Sports Injury Update – (Produced for the Sturt Sabres bi-monthly newsletter “The Blues News”. The Physio Studio is a proud sponsor of the Sturt Basketball Club.)
The Physio Studio in Adelaide Discusses Corked Thighs
“Corked thigh” or “corky” are terms used to describe an injury involving a direct knock or blow to a muscle belly. In basketball these most often occur in the quadriceps muscle (front of thigh) when trying to run past a screener or in a rebounding contest, but can happen in any muscle group including the calf. The technical term for this injury is a contusion.
A contusion can vary from a mild bruise that feels better within days, to a severe bruise with a deep hematoma (blood pool) that may take months to heel. The injury at a tissue level is very similar to a muscle strain, where the muscle fibres are damaged, resulting in bleeding.
In years gone by, people may have tried to “rub the corky out” by performing early deep massage in an attempt to make it get better sooner. Early massage to these injuries may in fact increase the amount of bleeding and bruising and could delay tissue healing.

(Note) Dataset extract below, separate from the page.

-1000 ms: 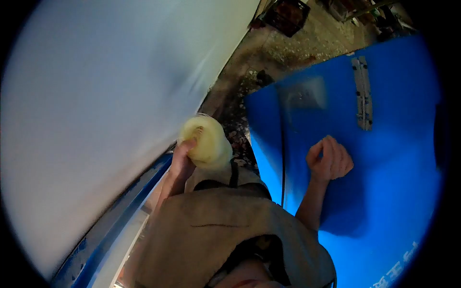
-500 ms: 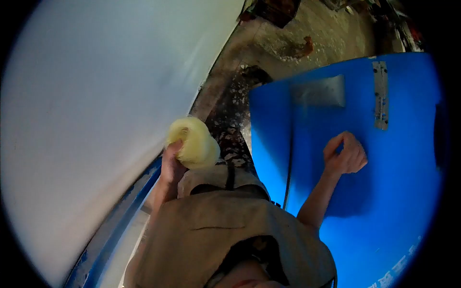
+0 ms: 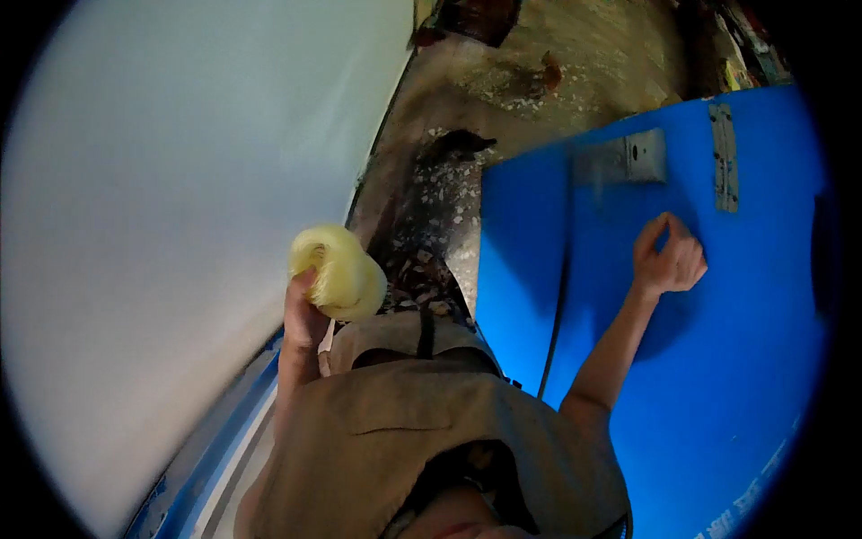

With this injury you may experience pain and weakness when trying to contract the muscle or when trying to run or jump. You may have some tightness with stretching and feel a swelling or see a bruise in the local area.
- For the first 72 hours after injury, you should apply the RICE method (rest, ice, compression and elevation), and have the injury assessed to determine the severity and subsequent rehabilitation strategy.
- Stretching, massage and heat should be avoided and activities such as running, jumping, lunging, squatting and hopping should be minimized initially to prevent further injury and allow the body to begin to heal.
- Later stage rehabilitation involves regaining strength and flexibility (where massage and stretching can help) before a graduated return to running, training and games.